**ABOUT THIS EXERCISE:**
Give the number of lines in the entries that contain "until". State only the count.

**SOURCE MATERIAL:**
────────────────────
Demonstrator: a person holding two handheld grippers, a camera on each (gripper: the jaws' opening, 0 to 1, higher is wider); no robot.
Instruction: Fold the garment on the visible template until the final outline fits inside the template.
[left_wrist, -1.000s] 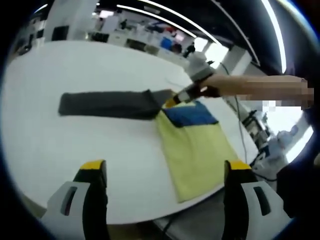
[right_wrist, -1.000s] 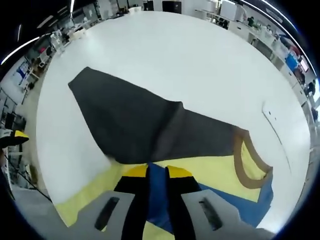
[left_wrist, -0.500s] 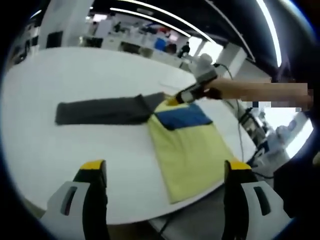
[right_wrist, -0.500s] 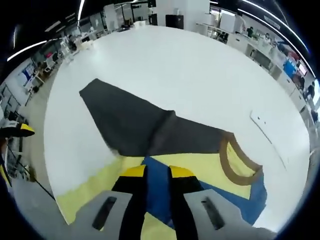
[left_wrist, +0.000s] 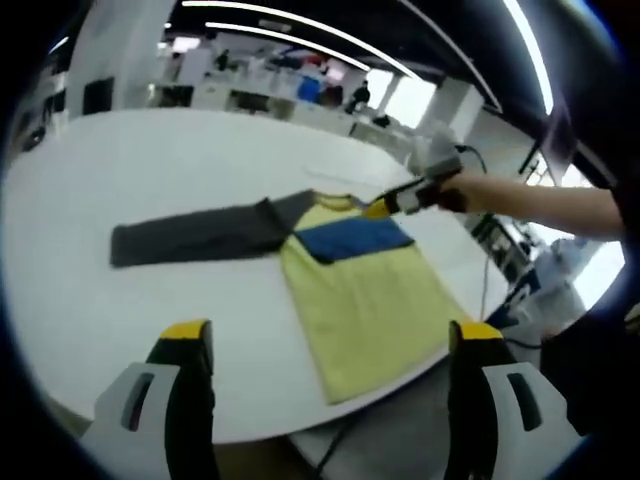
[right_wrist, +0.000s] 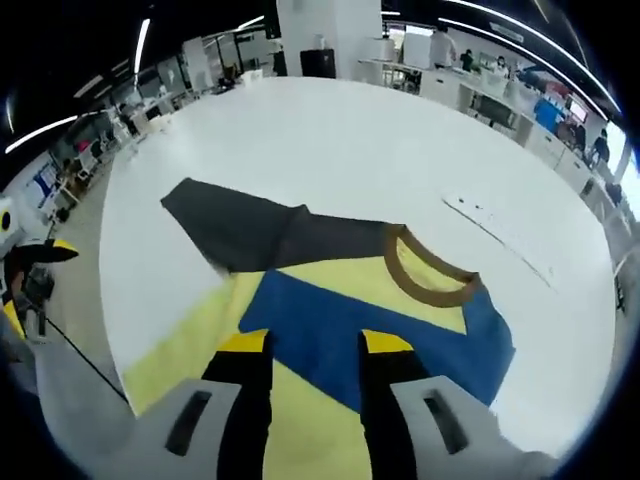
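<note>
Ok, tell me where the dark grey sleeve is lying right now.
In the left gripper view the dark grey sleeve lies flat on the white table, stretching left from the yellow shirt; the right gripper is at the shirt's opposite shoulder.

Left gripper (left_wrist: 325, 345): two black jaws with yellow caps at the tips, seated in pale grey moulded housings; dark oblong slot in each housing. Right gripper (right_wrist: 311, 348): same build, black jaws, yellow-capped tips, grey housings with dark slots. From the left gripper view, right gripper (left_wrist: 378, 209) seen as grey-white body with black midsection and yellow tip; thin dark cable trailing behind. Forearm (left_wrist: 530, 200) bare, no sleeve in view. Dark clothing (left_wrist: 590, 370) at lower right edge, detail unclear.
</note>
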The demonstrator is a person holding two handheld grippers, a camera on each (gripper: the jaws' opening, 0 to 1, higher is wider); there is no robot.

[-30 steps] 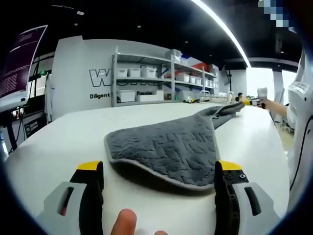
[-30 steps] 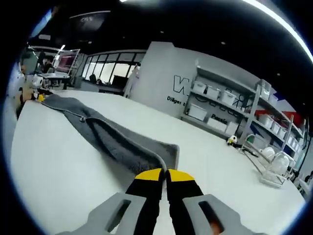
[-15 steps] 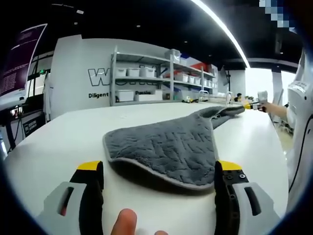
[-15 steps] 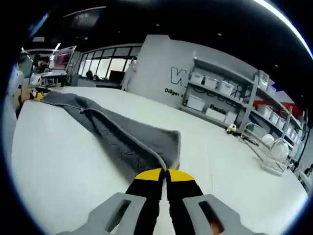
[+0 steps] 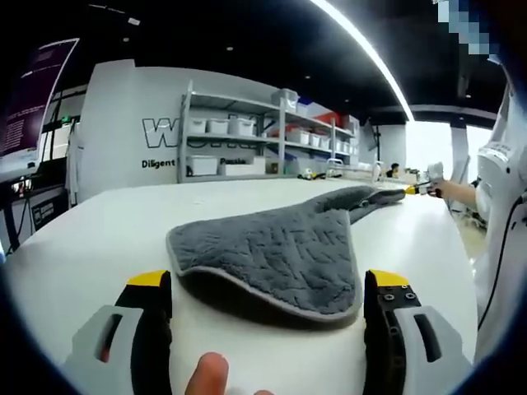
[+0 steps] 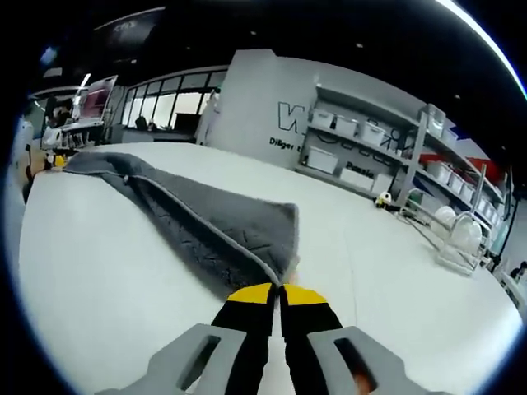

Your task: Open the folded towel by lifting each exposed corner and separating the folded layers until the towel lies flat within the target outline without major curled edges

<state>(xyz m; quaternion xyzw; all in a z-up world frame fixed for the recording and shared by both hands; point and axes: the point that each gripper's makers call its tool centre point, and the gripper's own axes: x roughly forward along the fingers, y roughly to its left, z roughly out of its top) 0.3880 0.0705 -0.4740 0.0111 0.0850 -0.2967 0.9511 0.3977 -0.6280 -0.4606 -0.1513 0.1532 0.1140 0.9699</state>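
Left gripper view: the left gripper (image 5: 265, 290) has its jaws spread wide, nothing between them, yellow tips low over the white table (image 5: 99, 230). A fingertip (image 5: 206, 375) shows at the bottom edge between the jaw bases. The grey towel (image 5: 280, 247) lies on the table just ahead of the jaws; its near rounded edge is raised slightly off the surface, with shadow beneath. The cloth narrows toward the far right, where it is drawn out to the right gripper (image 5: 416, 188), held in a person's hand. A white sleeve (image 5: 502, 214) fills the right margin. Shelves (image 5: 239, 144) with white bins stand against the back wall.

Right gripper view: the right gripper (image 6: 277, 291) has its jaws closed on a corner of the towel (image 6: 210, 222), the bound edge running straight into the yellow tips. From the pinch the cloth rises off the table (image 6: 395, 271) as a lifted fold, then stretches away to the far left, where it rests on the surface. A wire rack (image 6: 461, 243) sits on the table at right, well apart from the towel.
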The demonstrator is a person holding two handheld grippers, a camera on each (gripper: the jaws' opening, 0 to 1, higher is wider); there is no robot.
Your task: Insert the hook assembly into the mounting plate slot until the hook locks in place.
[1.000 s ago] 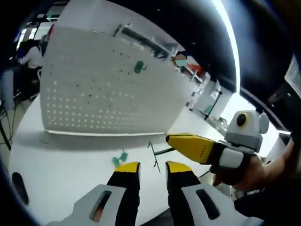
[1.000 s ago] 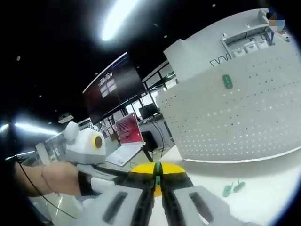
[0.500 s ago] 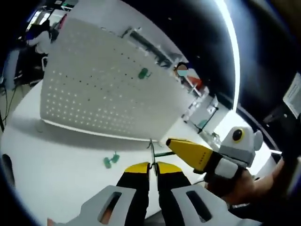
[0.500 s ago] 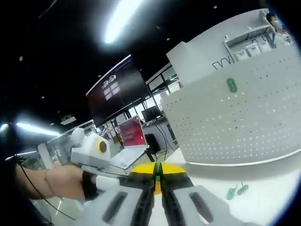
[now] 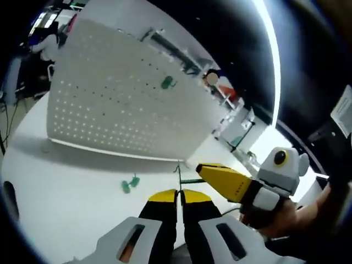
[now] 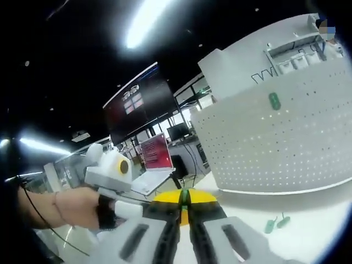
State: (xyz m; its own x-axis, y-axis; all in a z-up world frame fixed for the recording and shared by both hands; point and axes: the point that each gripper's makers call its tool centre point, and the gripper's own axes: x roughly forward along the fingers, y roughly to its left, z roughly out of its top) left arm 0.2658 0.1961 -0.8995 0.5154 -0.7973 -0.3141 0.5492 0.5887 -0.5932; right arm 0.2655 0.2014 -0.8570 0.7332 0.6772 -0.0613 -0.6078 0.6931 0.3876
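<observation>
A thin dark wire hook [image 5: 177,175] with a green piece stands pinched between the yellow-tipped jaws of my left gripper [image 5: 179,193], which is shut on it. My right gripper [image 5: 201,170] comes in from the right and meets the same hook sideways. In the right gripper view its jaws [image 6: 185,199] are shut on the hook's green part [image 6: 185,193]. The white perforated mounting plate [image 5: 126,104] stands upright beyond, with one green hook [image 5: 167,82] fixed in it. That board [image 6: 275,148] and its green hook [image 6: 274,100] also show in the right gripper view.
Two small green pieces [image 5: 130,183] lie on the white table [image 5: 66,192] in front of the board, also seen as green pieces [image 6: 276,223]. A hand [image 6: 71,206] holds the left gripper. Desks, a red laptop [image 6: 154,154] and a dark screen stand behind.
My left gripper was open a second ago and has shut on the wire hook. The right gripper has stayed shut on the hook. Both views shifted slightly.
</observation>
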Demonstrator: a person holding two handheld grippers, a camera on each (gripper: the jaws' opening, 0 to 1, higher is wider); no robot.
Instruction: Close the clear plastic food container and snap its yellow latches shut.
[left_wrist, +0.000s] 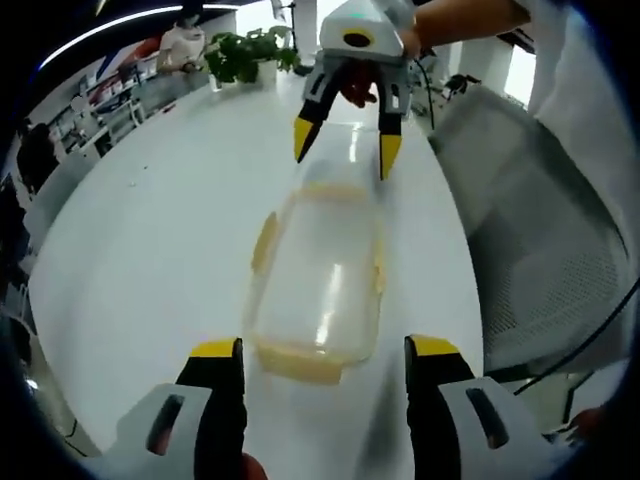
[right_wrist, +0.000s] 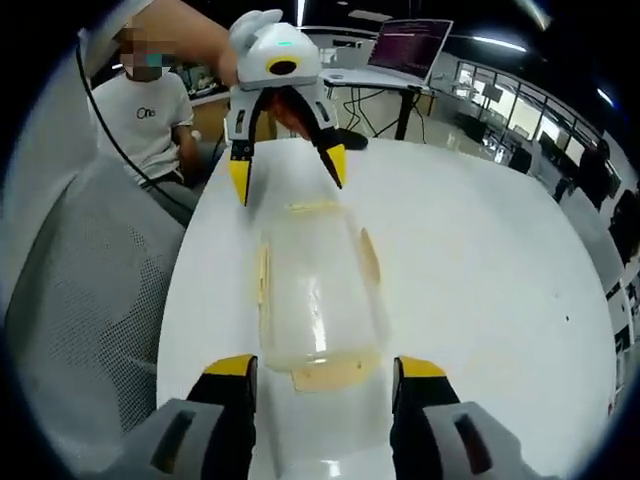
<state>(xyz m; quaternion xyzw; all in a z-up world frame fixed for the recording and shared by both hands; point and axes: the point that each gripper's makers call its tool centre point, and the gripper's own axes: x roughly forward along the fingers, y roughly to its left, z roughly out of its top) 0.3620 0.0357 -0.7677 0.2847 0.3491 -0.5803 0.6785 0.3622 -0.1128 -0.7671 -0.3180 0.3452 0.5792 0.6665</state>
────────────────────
**RESPONSE:**
3